My biggest problem is my mother and sister. No matter what I say or do, even in defense, is “proper” or the right thing to say. I can’t be around them anymore. If I am around them for another minute I may just leave for good. What can be so bad to make an 18 year old girl to move out of her home that she adores, you may be thinking.
My mother and sister are inseparable and now identical to each other. I was pushed out of my mother’s life and replaced. I am now only another mouth to feed, extra piles of clothing to wash, another individual to worry about. She has even commented that I didn’t feel like her daughter anymore.
She is treating me like this because she knows she can’t control me anymore. I tell her no and do what I want and she doesn’t like that. Ever since we were babies she controlled every aspect of our lives. If I make a decision that is not up to par with her she bitches about it for a LONG time. She was mad at me because I had dumped my boyfriend ( the 0ne before the one I’m with now), she was actually mad at me. She got up out of my room and slammed the door shut behind her.

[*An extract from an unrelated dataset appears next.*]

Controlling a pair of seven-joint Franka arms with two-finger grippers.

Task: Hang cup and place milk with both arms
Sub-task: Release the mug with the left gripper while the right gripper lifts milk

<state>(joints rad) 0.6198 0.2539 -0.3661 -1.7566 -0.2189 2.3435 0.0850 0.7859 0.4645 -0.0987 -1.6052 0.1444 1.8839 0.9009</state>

She hates my current boyfriend and so every chance she gets she bitches about him, trying to convince me to dump him and find someone more suitable to her liking. She hates my job and tries to find me new jobs, yet she bitches when I don’t take them seriously or tell her that I’m happy where I am. Those are only a few of the many examples.
My sister is like a Mini-Me. She shadows Mom and chimes in whenever it is convenient for her. She always has a nasty comment about something whether if it’s something I like, want, do, my WEIGHT (they both do that), anything! I’m tired of it. She treats me like I’m a child and I’m three years older than her.
She thinks that she’s so mature because she is tall and beautiful and everyone tells her that she’s mature. She isn’t. She said that my boyfriend yelled at her tonight when he didn’t, at all! She tattled on him and now Mom believes her and when I say he didn’t she just thinks that I’m sticking up for him.
I can’t get smart with either of them but it’s okay if they get smart with me. I say anything nasty to Katie and I get yelled at but Katie can call me a child and get smart with me and Mom just nods along.
I’m fed up. I really am. That isn’t even half of it. I could have it a whole lot worse but I’m getting tag-teamed. My mom admitted that she didn’t know who I was anymore and didn’t like the “new” me. I can’t put up with them anymore. I want to move out and never see them other than the holidays.